[SUPPLIED DATA Boundary: Start]

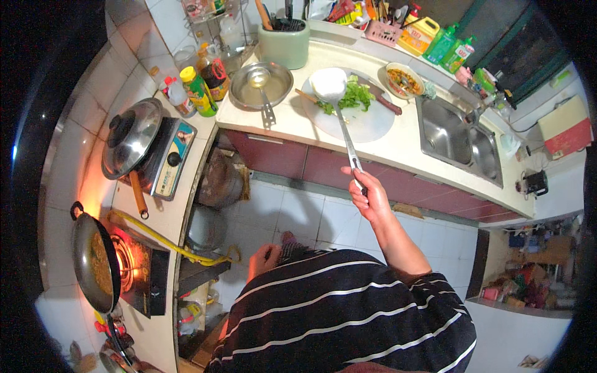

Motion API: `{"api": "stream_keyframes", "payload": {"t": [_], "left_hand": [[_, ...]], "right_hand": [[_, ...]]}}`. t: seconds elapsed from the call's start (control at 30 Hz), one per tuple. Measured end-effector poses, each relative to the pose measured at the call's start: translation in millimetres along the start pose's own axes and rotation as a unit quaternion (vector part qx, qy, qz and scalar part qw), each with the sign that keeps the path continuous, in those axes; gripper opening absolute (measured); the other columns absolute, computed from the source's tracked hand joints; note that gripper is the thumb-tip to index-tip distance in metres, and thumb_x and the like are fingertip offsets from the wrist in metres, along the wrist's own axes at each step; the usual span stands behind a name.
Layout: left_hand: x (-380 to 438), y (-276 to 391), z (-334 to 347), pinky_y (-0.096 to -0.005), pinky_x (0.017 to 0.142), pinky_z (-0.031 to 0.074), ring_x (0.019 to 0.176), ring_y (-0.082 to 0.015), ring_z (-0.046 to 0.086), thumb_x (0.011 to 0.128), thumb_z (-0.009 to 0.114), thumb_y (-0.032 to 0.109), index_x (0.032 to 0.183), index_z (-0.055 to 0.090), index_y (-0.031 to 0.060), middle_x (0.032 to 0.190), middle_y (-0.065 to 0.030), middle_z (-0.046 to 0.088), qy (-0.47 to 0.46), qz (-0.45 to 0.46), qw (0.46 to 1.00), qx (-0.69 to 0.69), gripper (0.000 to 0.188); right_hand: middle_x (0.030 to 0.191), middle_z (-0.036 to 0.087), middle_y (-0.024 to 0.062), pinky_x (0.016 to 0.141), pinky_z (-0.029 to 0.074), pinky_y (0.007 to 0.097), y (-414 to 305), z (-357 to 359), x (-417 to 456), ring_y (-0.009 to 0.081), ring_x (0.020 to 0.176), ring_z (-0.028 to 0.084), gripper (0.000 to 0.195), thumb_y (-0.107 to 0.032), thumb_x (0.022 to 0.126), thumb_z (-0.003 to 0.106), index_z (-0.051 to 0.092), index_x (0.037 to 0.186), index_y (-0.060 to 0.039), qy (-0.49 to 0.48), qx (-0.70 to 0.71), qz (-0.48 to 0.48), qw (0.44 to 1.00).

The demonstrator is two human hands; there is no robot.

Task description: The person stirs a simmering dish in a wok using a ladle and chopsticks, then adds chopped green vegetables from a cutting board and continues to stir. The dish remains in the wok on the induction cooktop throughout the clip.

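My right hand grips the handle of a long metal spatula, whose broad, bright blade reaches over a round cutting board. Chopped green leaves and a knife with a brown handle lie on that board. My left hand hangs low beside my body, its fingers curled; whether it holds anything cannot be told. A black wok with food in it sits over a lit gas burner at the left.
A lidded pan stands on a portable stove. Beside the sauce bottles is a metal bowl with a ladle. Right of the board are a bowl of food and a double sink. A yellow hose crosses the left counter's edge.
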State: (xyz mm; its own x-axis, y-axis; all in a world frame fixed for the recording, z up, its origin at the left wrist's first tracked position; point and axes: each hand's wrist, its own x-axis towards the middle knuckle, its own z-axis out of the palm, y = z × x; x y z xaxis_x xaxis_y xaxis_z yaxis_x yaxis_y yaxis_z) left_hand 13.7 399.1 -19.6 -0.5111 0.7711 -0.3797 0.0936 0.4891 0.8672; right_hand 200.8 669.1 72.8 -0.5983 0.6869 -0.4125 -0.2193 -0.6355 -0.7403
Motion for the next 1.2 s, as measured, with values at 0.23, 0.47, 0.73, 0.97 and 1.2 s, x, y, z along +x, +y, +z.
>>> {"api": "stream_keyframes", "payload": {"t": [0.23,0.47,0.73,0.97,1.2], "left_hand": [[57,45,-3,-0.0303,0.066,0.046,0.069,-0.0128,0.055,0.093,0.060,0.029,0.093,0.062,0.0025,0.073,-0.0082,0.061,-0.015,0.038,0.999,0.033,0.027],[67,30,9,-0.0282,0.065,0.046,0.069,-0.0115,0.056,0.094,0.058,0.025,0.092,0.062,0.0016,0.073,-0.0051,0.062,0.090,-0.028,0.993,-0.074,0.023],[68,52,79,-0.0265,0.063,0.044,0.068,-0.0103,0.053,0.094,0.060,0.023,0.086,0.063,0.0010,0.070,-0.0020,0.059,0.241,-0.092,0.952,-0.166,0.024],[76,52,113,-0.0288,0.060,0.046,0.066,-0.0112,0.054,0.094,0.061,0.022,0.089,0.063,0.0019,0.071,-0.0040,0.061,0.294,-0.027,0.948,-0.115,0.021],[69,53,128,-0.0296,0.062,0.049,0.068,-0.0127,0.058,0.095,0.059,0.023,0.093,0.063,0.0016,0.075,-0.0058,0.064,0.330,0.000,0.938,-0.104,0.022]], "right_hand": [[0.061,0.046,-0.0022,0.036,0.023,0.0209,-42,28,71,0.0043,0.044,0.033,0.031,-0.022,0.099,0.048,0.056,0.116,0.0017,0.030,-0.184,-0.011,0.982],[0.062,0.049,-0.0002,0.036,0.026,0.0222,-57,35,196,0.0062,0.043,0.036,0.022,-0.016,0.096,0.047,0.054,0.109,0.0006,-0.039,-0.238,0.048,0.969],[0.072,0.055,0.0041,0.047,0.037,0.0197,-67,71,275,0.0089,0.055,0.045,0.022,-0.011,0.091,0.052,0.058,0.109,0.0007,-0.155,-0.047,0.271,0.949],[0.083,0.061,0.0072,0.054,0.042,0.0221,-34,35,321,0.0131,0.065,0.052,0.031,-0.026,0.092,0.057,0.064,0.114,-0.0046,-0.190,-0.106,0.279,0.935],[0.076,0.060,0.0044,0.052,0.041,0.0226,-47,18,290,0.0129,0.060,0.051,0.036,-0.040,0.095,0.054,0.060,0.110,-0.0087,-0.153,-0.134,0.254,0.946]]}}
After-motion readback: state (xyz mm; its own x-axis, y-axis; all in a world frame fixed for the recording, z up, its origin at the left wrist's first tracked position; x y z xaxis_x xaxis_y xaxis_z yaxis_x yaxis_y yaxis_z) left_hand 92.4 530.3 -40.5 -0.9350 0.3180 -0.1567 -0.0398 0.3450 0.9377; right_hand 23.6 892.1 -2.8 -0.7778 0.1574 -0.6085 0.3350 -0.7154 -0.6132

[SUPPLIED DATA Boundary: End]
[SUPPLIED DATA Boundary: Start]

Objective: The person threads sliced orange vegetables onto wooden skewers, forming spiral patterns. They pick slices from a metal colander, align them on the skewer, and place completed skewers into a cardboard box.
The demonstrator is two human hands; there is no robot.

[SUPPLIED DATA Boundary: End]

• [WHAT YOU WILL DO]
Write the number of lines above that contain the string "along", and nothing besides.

• [WRITTEN SOLUTION]
2